- [About this task]:
Filter the data below for the string "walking" and copy each matching line.
START Supplied entries
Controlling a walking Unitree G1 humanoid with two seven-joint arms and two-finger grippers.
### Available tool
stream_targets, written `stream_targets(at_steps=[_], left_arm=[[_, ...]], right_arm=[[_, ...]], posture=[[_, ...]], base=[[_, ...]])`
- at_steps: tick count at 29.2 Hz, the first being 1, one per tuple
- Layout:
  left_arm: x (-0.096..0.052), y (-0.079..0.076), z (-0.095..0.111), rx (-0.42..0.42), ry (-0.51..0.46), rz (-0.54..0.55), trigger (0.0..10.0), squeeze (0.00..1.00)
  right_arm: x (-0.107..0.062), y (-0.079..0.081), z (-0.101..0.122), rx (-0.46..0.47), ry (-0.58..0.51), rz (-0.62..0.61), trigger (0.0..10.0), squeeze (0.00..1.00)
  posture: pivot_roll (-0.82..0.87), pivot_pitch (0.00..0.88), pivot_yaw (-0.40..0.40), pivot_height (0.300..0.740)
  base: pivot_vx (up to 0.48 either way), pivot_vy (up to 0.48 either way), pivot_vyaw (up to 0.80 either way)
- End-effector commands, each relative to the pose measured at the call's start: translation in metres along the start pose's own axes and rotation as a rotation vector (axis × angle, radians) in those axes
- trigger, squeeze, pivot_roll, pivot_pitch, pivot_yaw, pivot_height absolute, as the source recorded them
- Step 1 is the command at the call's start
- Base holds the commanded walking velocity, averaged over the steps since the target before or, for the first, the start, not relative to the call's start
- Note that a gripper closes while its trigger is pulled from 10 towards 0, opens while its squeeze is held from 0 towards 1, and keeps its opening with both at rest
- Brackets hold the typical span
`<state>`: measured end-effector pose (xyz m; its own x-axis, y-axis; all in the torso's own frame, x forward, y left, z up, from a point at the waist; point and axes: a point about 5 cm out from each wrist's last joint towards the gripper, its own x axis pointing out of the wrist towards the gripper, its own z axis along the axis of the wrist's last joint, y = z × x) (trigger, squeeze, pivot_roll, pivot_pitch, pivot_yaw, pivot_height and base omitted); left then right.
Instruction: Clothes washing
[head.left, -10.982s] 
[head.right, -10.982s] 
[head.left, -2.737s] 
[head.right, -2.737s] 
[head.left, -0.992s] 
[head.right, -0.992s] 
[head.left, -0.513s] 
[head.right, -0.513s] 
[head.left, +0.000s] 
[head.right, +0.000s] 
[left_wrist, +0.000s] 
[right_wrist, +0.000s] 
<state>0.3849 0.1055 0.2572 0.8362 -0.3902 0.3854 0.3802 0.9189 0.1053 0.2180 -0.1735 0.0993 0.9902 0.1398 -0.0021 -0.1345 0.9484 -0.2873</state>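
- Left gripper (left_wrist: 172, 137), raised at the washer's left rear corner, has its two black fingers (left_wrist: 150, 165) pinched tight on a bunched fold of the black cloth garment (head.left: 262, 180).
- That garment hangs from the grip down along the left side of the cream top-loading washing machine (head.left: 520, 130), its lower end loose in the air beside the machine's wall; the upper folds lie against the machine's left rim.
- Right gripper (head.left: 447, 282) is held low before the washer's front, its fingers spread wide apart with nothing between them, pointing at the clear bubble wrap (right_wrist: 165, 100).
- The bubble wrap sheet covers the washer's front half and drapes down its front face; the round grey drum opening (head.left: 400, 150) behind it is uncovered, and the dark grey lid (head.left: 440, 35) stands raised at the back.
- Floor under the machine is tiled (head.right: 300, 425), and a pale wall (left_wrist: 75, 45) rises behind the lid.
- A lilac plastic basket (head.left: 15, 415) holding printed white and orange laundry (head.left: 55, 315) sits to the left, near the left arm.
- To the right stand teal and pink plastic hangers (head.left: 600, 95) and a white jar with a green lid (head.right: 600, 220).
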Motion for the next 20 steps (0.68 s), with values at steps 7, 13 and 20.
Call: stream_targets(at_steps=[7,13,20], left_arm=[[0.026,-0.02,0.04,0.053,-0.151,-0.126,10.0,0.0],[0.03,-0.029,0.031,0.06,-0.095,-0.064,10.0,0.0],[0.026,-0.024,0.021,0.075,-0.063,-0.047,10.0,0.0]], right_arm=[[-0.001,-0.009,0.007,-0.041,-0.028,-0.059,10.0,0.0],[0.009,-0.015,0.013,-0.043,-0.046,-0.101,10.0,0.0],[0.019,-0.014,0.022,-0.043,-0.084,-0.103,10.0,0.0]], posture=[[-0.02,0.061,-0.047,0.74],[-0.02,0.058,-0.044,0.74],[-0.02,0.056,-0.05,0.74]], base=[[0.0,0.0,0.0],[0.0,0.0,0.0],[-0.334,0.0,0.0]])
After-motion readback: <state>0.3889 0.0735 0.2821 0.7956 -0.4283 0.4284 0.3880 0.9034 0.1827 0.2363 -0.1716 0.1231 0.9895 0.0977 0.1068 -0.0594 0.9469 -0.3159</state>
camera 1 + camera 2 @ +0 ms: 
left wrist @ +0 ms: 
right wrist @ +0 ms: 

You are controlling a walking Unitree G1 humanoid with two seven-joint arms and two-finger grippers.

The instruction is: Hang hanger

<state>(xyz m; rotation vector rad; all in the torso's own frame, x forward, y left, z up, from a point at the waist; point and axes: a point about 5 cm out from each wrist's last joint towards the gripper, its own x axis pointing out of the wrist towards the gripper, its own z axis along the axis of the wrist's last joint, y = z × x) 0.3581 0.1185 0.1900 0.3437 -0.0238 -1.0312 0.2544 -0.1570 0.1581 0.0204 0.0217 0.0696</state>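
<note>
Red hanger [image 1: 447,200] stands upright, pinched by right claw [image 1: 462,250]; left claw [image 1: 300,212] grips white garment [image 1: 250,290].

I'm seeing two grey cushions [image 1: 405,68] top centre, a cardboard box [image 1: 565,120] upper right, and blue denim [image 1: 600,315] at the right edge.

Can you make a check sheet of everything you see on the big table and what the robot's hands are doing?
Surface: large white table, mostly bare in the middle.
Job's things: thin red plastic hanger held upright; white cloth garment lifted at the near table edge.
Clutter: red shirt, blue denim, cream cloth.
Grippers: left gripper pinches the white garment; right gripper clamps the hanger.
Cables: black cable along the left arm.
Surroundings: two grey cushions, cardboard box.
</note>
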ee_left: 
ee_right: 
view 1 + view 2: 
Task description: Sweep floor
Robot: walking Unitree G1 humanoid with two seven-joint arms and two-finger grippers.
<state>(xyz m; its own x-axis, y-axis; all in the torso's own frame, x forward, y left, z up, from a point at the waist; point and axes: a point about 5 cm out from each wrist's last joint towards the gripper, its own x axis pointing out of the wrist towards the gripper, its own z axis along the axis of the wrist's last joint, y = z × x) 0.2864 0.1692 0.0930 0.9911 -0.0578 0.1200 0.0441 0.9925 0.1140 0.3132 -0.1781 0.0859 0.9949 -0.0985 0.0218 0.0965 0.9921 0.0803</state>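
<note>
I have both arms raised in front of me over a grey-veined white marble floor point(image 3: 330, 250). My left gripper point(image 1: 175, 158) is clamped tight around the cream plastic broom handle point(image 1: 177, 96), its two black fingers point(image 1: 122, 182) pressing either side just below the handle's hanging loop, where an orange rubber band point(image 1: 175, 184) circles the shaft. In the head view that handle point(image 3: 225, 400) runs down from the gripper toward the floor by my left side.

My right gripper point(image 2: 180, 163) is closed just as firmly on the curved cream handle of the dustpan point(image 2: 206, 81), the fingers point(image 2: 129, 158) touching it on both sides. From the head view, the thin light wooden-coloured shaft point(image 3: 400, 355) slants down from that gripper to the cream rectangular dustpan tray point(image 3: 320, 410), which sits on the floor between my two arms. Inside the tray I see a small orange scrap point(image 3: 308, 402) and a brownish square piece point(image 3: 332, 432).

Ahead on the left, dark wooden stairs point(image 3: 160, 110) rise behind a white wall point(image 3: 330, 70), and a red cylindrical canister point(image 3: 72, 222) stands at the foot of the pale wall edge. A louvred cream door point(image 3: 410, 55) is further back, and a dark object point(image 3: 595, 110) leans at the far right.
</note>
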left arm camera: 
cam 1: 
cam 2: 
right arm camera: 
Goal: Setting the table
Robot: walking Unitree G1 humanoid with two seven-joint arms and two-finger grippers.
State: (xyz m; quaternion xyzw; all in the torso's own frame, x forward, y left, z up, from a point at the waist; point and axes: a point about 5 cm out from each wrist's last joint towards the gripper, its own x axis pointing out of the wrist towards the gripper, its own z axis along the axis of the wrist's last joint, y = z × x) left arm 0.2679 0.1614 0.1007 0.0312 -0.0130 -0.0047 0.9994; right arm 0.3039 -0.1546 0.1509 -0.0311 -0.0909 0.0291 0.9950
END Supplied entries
- [Answer to this task]:
Controlling a walking Unitree G1 humanoid with two seven-joint arms and two-finger grippers.
- Base holds the commanded walking velocity, averaged over the steps since the target before or, for the first, the start, not relative to the call's start
You are controlling a walking Unitree G1 humanoid with two seven-joint arms and two-finger grippers.
Robot: walking Unitree G1 humanoid with two seven-joint arms and two-finger grippers.
Robot: walking Unitree G1 humanoid with two seven-joint arms and two-finger grippers.

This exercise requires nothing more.